Tim Rutili & Craig Ross - 10 Seconds to Collapse - Albums - Reviews - Soundblab

Tim Rutili & Craig Ross - 10 Seconds to Collapse

by Tim Sentz Rating:8 Release Date:2018-06-22
Tim Rutili & Craig Ross - 10 Seconds to Collapse
Tim Rutili & Craig Ross - 10 Seconds to Collapse

It's been some time since the world heard from Tim Rutili, the lead singer of the beloved alternative-folk band Califone. After 2013's Stitches received lukewarm reviews, Rutili took some time off. A few scattered dates here and there in 2016 and a few bits of new music sprinkled about. So it came as a bit of a surprise when Rutili collaborated with Craig Ross and quietly released 10 Seconds to Collapse a few weeks ago. Given the cultish following that Califone has, what's even more surprising is how little attention this is getting.

Those looking for a continuation of Califone's 60s folk-pop melodies tinged with sun-dipped harmonies are in luck. 10 Seconds to Collapse welcomes you right in with "Like a Rifle," a Ross lead introduction to the next 35 minutes. Sounding like a cut lifted directly from All My Friends Are Funeral Singers, but instead of Rutili, we get Ross, who's sweet delivery is backdropped by the experimental folk we've come to know and love from Califone. This may not be a Califone record, but the comparisons are going to be there, especially once "The Day Before the Peaches Rot" comes into focus. Rutili's quivering voice makes you feel right at home again, just like all of the classic Califone records do. A minute or so in, and the foot stomping and clapping begins and we settle into another familiar and comfortable place.

Rutili is one of the more underrated songwriters of the last 30 years. He's managed to take two dissimilar genres and bend them together like only Wilco wishes they could have done. Far less popular than the big tenters like Fleet Foxes and the Decemberists, Rutili built a career off of fragility - something others don't like to do very often because it draws too many comparisons to whiny country music that no one's really a fan of. But Rutili has always managed to combine these elements into cathartic folk-pop, and after 30 years of writing these delicate melodies with Califone and Red Red Meat, it's comforting to hear a bit more of an upbeat version.

To say that 10 Seconds to Collapse is a pop album would be a disservice. One thing Califone always had in the background was the experimentation that bookended each album perfectly. And while those moments are scaled back here, they are replaced with some of Rutili's most endearing words - "Choke" finds him gazing lovingly into the eyes of someone, we don't know who, and don't need to know who, but it chokes him a little. Stitches wasn't this raw, and we haven't heard this kind of rawness from him since "Funeral Singers," one of his most beloved tracks.

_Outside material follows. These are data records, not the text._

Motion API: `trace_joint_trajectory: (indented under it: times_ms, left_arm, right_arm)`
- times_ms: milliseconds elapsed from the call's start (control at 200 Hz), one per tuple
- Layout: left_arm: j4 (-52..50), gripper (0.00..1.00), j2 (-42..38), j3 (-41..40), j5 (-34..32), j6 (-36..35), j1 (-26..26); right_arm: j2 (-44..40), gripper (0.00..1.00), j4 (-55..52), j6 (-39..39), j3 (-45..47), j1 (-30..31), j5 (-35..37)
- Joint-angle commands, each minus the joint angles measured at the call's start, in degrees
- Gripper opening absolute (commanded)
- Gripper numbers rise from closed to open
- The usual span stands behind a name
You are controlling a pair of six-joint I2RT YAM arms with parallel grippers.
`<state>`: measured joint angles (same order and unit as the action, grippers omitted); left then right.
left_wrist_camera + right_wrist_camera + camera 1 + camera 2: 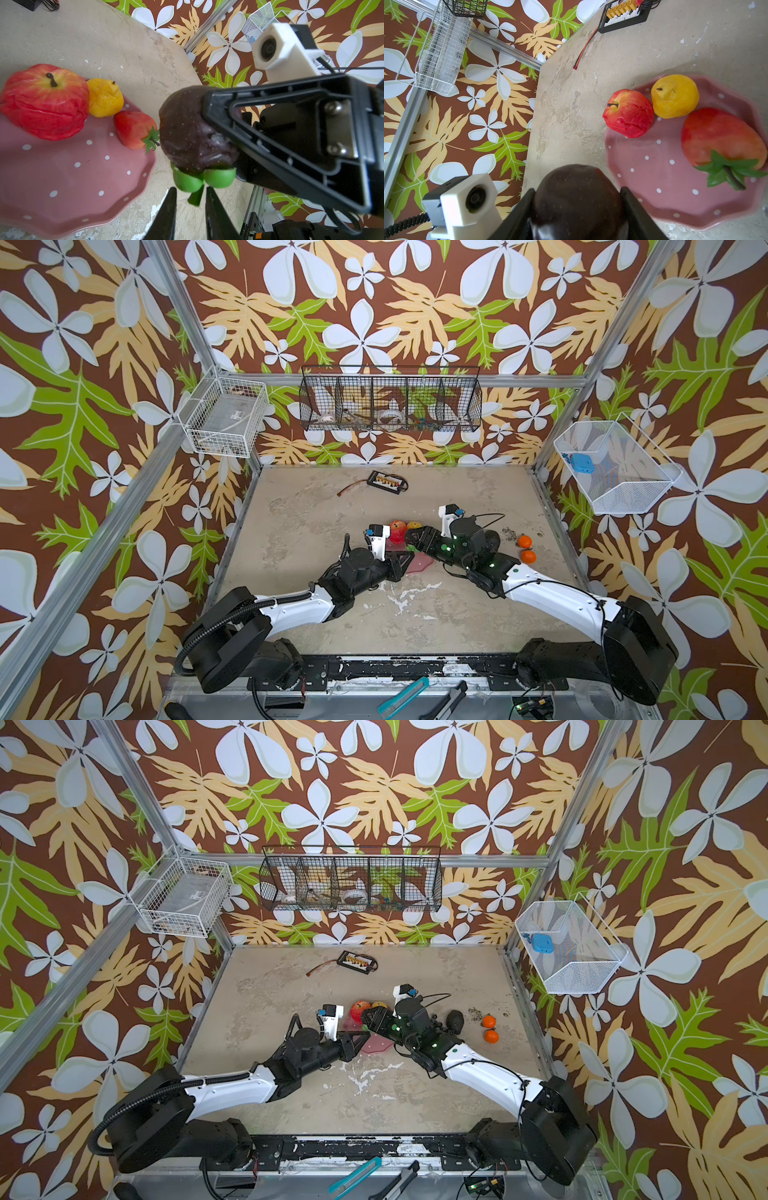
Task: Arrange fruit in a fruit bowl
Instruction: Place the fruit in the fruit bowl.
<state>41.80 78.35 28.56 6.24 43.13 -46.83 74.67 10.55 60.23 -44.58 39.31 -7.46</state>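
placing the dark purple fruit seems the step in hand: the right pincer clamps its glossy, speckled body just outside the fruit bowl, a pink dotted dish with a scalloped rim. the left pincer stands narrow about the fruit's rubbery green calyx; whether it pinches, i cannot tell. the next move calls for carrying the fruit over the rim onto the bowl's bare middle.

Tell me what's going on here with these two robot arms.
The right gripper holds a dark purple fruit just beside the pink dish, which already has an apple, a pear and a strawberry on it. The left gripper straddles the fruit's green stem; whether it pinches it is unclear. Two oranges wait on the table.
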Motion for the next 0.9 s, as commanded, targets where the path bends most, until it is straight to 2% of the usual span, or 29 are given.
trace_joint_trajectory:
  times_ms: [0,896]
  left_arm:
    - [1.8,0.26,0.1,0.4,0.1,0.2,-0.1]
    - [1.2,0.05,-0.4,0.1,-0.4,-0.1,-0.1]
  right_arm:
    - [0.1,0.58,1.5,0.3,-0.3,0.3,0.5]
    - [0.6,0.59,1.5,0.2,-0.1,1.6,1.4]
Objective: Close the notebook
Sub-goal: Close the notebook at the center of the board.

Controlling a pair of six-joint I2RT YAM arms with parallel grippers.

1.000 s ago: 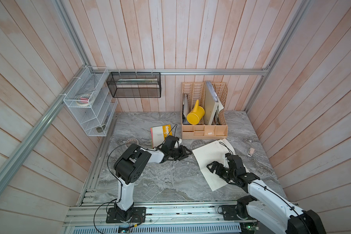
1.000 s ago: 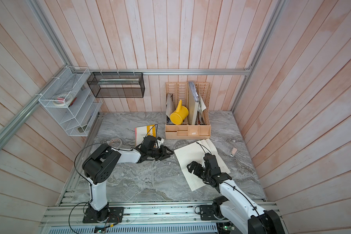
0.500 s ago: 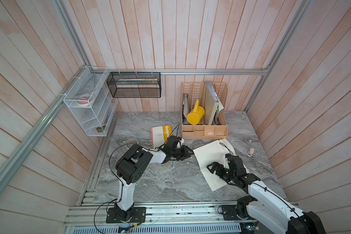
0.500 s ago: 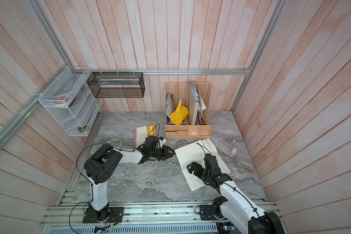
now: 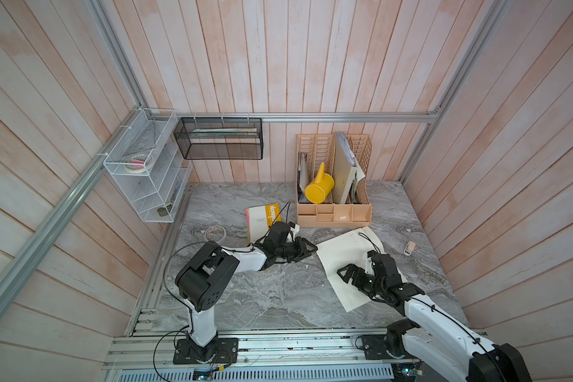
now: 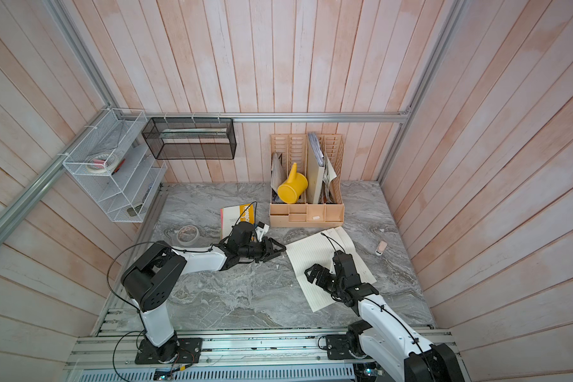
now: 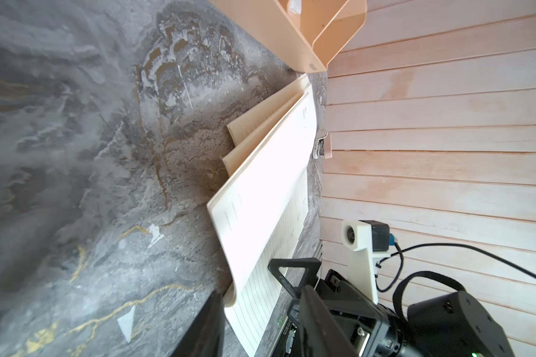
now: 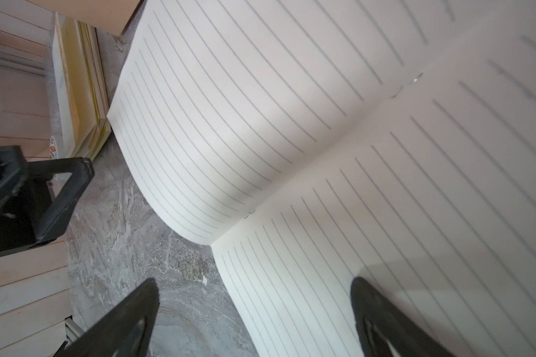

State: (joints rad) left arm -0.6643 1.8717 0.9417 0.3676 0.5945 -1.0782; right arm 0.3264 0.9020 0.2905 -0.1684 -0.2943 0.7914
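Edges left tool [image 5: 309, 252] closer to bowed left page of notebook [image 5: 344, 258], jaws parted and empty, right tool [image 5: 355, 263] spread wide over near page, notebook lying open on tabletop [image 5: 262, 291], so no fold yet.

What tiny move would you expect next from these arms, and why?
Probably the left gripper nudges forward onto the nearest page edge of the notebook. Its jaws stand open just short of it, and that half arches up off the table, ready to pinch.

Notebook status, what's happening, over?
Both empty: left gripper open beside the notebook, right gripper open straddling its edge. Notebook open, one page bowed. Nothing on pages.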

This collaboration is not just about Rutili, though his presence gives star power. Ross is a worthy collaborator in his own right having spent years working with some of music's greatest talents like Robert Plant. He's no slouch, and the meticulous work put into these 7 songs is that of true auteurs, not tourists. It's a shame that this will fly under the radar, as it's one of the few albums in some time that I can say the artists involved legitimately love the work they've produced. There's a lot of care given to each track - "Back to the Plow" is the 7-minute centerpiece that highlights both singers balladry, and they drift with you down the river. This is music to lay in a hammock to at times but also run through a field barefoot.

The experimental tendencies of Califone do pop up, and that's never more present than on album closer "Little Carnivores." It starts like any other Rutili statement - gentle vocals and piano, brief slaps to the guitar, Ross harmonizes in the back, and then we just slide deep into this cacophony of organ and dissonance. It carries you to the end of the album gently but still disruptive. Those worried that Rutili had lost his touch are bound to be thankful 10 Seconds to Collapse exists. Fear that Rutili is becoming disconnected from his soul need not worry either, his heart is firmly invested in this - "Coma Tapes" tears at the heartstrings, and you can sense some bit of despair.

There may not be another Califone or Red Red Meat album in the pipeline any time soon, but that's okay. Ross and Rutili have created a gorgeous album of 60s inspired pop rock, while still keeping both feet on the folky plains. It's delicate but upbeat, and the two will embark on a "living room" tour in the near future - a perfect live setting for these trinkets of heart and soul.